Perhaps fittingly, the 1970s were a hopeful time in the Union. The recession was considerably milder there than in most other regions, and in some places there was even growth: the businesses that depended on international trade had to retrench and reform, but India’s huge domestic market and growing local demand provided insulation, and the previous generations’ investment in education and high-technology industries was paying off. The member states were increasingly unified on the world stage: they were internally independent, retained their separate Consistory membership and conducted their own trade missions, but increasingly did their other diplomacy through the Union offices. The requirement that foreign policy be mutually agreed meant that no member’s priorities would be left off the table, and they discovered that a united front carried a great deal of influence in the world. There could be no doubt now that India, collectively, was a great power, and when Sikandar Bakht Bahadur, in his last official act, signed the treaty that changed the All-India Development Union’s name to the All-Indian Union, the public from Colombo to Gangtok saw it as the harbinger of a bright future.

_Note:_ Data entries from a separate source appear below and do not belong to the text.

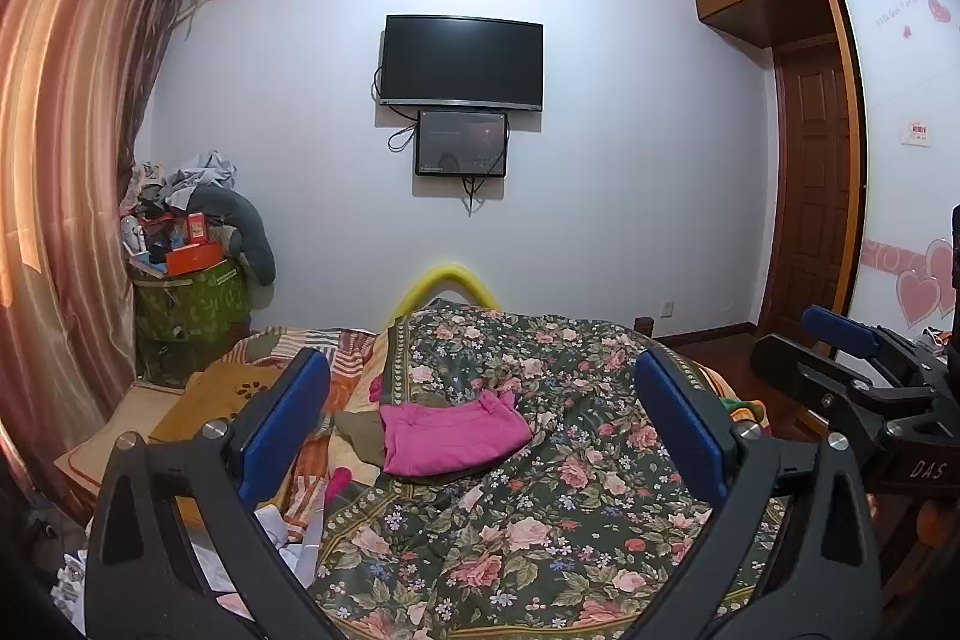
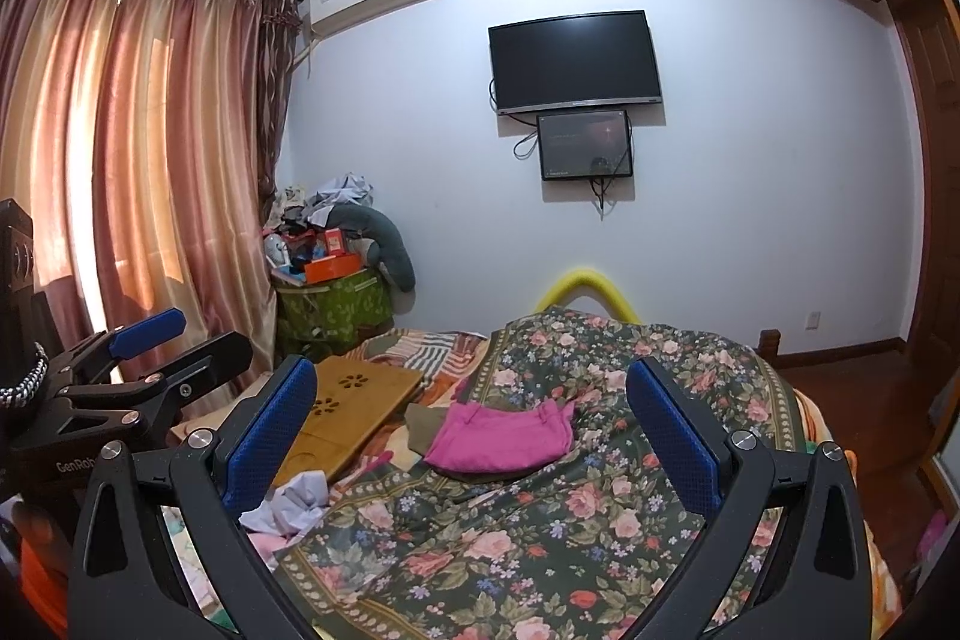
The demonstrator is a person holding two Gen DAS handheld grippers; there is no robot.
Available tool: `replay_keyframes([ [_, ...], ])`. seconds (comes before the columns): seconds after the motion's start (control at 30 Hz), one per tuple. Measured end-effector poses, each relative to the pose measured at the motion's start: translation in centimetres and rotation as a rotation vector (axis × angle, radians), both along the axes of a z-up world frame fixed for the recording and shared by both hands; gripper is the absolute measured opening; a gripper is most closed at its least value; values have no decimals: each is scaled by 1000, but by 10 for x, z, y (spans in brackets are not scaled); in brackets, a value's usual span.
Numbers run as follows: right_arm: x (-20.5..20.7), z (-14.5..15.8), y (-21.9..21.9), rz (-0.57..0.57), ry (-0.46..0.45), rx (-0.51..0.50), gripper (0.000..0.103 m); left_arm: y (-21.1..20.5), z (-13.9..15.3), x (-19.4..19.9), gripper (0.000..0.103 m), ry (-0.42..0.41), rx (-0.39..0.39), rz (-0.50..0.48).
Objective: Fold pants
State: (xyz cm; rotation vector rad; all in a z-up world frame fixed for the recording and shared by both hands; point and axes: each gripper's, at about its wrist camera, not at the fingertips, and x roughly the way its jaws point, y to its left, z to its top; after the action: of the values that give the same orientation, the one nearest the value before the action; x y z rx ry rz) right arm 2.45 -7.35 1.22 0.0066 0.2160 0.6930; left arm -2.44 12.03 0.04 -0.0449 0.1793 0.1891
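Observation:
Folded pink pants (image 1: 450, 435) lie on the floral bedspread (image 1: 540, 520) in the middle of the bed, on top of an olive-brown garment (image 1: 359, 435). They also show in the right wrist view (image 2: 501, 436). My left gripper (image 1: 483, 418) is open and empty, held above the bed short of the pants. My right gripper (image 2: 474, 421) is open and empty too, at the same height. Each gripper shows at the edge of the other's view: the right one (image 1: 852, 358) and the left one (image 2: 132, 358).
A wooden lap tray (image 2: 354, 400) lies on the bed's left side. Crumpled white cloth (image 2: 288, 508) lies near the front left. A green bin (image 2: 330, 304) piled with clutter stands by the curtain. Televisions hang on the far wall. A wardrobe stands at the right.

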Motion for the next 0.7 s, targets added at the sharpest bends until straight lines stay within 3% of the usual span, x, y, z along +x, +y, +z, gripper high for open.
replay_keyframes([
  [0.7,0,0,-1,2,4,5,103,6,0,2,103,6,-15,-45],
])
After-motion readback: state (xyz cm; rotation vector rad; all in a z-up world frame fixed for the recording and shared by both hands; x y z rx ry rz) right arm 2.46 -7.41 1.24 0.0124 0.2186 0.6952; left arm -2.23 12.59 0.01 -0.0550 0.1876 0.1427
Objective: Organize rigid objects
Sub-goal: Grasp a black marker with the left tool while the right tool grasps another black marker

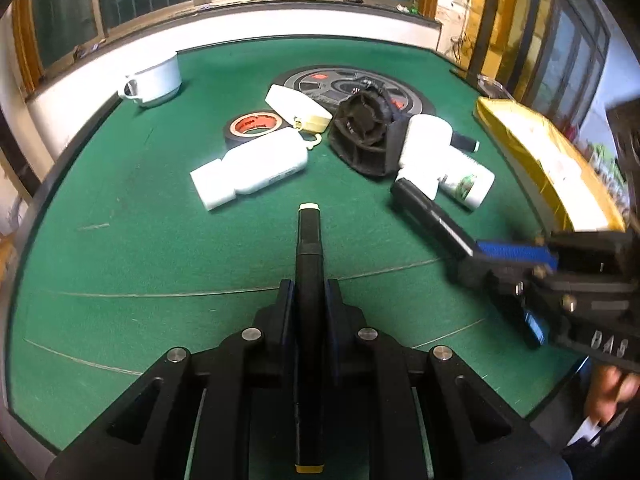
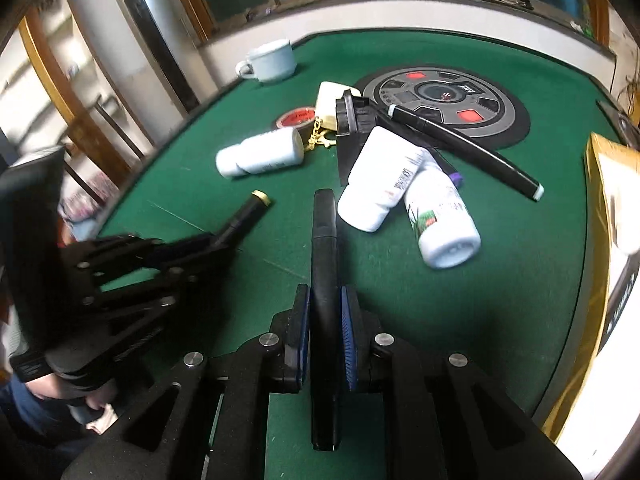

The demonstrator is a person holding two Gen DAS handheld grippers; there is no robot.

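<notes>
**Both grippers clamp black markers above a green felt table**

Left wrist view: The left gripper [image 1: 309,300] points down at a slant toward the green table [image 1: 120,240]. Its jaws are pressed shut on a black marker [image 1: 309,240] with a cream cap at the far end and a yellow one at the near end; the marker lies straight along the fingers. At right, the right gripper [image 1: 516,254] reaches in from the side, its blue pads closed on a second black pen-like object [image 1: 432,216], whose far tip lies just beside a pile of white bottles [image 1: 432,148]. Farther off lie another white bottle [image 1: 252,172], a roll of tape [image 1: 252,126], a black fan housing [image 1: 364,136], a white mug [image 1: 154,80] and a yellow box [image 1: 548,160].

Right wrist view: The right gripper [image 2: 325,328] also tilts downward, its blue pads gripping a dark, flat-sided pen or marker [image 2: 325,240] along its length. At left, blurred, the left gripper [image 2: 212,246] holds its gold-tipped marker [image 2: 250,212] low over the felt. A third black marker [image 2: 464,152] rests across the bottle pile [image 2: 384,180].

To do this step well, I judge each marker should stay clamped firmly near its middle, and be carried clear of the bottles, which would likely roll if nudged, before being laid down beside its like.
</notes>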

But clouds were already on the horizon, both domestically and on the borders. In the west, the Persian revolution of 1975 brought to power a left-religious coalition with which Persia’s Baluchi client states were ill at ease. The Baluchi princes had no desire to return to the Indian orbit, and formed a federation of their own that was loosely aligned with Oman, but the federation was a weak one and instability from the Persian- and Ottoman-inspired opposition was beginning to spill across Indian borders. In addition, by the end of the 1970s, terrorist attacks by Deobandis in the Afghan hills had already drawn Indian military forces, from both the Republic and the northwest frontier states, to protect the road to Turkestan. [9]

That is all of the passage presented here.